> EXERCISE
From the entries below, transcribe exactly the lines between the line holding "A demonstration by" and the line holding "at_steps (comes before", inclusive; skip all other lines.

> MATERIAL TO PROCESS
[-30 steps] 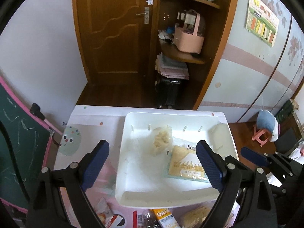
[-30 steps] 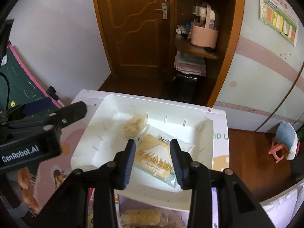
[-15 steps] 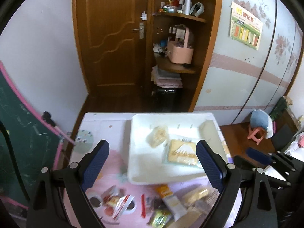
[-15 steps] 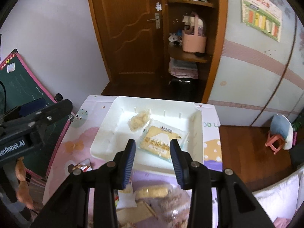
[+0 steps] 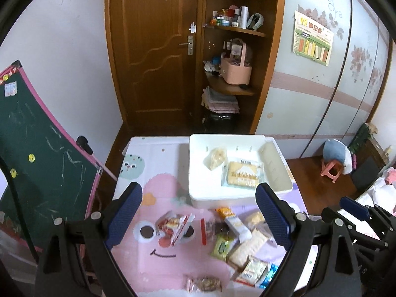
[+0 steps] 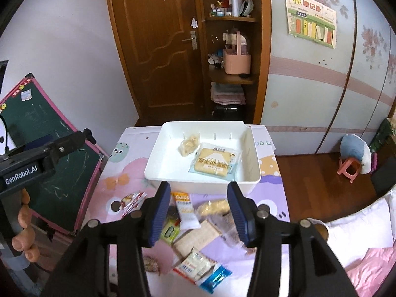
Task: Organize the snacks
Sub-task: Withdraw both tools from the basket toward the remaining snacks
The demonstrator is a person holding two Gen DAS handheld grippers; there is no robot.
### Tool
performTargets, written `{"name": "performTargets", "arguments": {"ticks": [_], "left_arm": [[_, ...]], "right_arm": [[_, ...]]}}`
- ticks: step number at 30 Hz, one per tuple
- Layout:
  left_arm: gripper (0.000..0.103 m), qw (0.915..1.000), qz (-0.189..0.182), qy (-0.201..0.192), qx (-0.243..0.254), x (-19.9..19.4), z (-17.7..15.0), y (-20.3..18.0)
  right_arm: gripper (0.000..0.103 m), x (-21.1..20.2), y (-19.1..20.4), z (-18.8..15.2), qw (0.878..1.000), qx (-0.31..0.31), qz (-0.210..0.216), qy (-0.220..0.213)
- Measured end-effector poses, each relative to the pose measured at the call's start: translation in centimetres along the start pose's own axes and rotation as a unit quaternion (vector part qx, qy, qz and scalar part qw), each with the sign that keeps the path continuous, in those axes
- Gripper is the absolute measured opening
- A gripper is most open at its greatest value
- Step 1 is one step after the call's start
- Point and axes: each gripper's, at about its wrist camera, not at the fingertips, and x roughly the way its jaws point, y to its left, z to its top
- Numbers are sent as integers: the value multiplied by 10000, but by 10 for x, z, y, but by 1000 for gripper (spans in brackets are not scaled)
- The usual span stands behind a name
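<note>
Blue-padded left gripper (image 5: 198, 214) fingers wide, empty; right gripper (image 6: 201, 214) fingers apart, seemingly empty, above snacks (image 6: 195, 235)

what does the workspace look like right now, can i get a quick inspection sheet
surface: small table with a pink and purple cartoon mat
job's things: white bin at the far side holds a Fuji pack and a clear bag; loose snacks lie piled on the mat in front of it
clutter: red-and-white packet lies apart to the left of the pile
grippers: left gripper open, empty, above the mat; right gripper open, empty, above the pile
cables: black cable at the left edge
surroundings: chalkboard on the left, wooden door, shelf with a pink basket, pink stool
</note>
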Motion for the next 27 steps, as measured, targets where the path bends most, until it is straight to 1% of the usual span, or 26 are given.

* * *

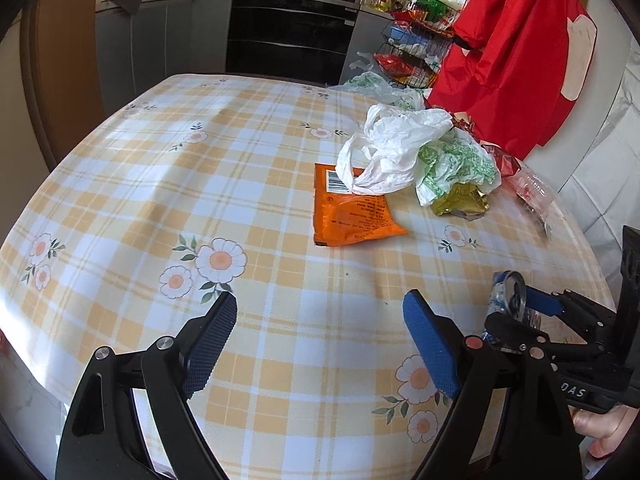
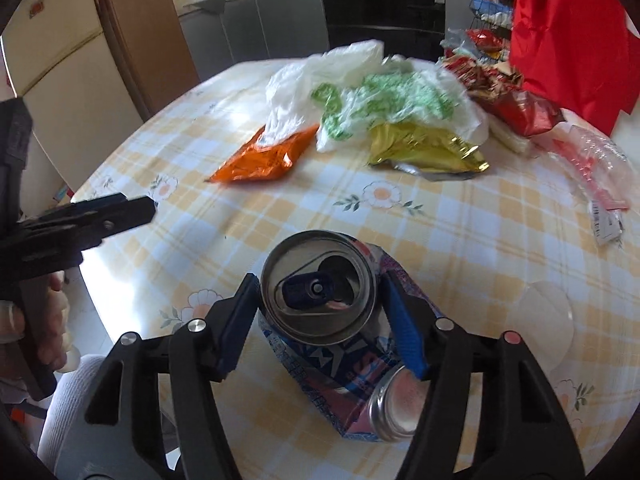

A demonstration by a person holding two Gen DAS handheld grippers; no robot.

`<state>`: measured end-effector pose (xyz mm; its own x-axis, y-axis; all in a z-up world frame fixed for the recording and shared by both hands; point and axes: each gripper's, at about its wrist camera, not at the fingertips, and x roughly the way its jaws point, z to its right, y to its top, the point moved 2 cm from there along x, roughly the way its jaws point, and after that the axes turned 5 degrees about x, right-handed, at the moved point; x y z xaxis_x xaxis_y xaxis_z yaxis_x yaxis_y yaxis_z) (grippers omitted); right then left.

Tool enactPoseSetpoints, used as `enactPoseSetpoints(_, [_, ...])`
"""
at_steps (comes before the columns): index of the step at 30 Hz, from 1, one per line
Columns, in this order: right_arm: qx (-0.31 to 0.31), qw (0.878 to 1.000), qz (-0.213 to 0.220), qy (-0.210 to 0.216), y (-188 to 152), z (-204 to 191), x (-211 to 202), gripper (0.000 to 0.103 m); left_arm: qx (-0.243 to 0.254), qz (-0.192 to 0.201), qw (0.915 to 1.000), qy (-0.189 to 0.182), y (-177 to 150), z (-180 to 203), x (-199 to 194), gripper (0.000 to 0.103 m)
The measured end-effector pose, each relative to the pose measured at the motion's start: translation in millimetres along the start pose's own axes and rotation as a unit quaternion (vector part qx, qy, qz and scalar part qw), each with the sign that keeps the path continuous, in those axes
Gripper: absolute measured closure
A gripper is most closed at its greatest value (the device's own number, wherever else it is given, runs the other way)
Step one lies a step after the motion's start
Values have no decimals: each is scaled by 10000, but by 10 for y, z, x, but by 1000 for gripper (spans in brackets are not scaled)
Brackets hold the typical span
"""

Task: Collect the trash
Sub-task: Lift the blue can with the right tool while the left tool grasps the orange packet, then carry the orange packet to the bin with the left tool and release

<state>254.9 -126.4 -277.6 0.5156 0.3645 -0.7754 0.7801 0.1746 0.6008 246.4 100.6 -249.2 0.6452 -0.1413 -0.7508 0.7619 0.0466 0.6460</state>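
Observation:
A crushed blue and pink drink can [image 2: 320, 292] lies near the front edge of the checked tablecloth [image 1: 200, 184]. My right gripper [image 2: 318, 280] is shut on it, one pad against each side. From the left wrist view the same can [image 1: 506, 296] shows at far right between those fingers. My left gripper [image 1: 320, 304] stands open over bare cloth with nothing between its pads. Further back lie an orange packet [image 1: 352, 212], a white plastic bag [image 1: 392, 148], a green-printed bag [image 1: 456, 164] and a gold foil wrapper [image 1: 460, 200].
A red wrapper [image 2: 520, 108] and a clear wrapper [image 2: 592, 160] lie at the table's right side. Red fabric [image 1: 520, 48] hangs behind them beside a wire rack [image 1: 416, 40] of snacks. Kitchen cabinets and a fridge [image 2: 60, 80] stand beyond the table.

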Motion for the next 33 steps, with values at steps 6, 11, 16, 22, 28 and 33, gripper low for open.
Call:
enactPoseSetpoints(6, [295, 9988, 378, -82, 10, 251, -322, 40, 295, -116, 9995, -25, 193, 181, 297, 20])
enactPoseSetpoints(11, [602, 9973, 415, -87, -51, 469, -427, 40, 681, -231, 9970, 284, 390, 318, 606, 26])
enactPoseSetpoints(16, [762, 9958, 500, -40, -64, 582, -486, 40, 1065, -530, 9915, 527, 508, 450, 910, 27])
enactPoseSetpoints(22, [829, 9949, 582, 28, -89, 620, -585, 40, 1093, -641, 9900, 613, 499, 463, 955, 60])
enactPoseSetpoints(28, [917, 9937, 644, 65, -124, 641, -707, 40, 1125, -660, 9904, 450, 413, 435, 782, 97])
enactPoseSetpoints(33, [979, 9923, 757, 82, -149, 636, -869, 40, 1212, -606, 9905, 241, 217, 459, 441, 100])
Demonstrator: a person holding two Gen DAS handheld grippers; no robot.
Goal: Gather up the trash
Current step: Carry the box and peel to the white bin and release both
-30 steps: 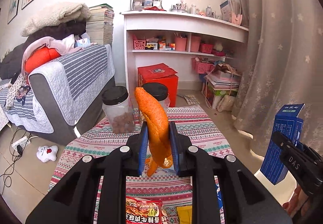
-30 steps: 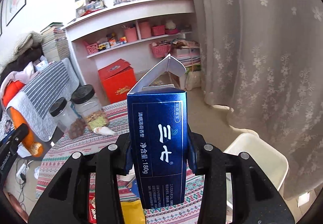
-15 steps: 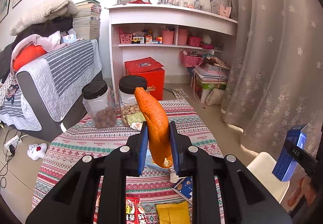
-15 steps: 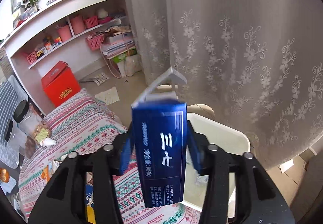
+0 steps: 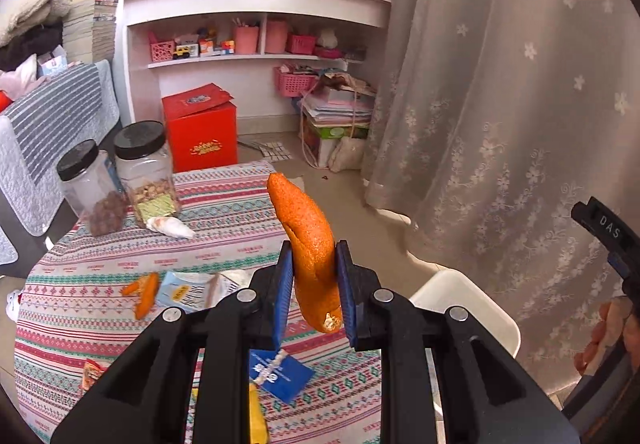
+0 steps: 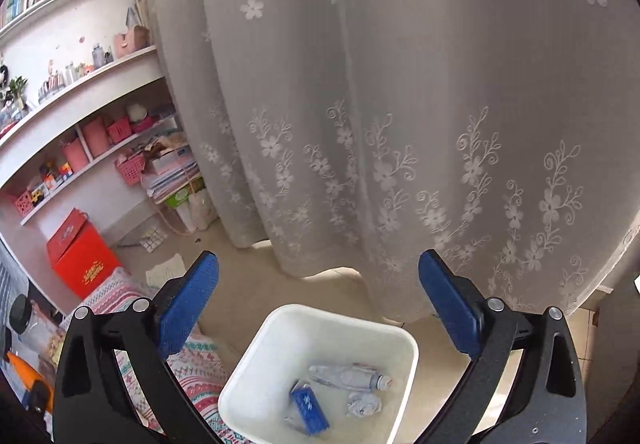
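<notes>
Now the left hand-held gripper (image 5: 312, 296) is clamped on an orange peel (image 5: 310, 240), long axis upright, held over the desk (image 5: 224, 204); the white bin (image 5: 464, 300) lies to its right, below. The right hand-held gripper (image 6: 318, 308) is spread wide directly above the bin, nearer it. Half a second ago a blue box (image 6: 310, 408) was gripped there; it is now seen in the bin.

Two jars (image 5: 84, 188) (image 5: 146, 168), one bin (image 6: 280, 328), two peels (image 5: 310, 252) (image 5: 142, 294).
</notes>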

> TASK ANSWER
A demonstration by a person holding two Gen DAS handheld grippers; no robot.

`<state>`: measured end-effector pose (xyz mm; its own x-axis, y-axis; all in a z-up world frame fixed for the recording and shared by both hands; point and axes: each gripper's, at about its wrist camera, not at the fingertips, and x roughly the way its jaws point, z to its right, y to its top, the point moved 2 cm from there along x, roughly the way its jaws point, and after that the axes turned 5 degrees about x, right-handed, at the moved point; x y z xaxis_x xaxis_y xaxis_z yaxis_x yaxis_y yaxis_z) (grippers omitted); right then left.

Tool enactPoseSetpoints, used as `enactPoseSetpoints(_, [_, ...])`
"""
at_steps (comes before the columns): index of the step at 30 Hz, from 1, one per line

Nothing more is required for this exercise.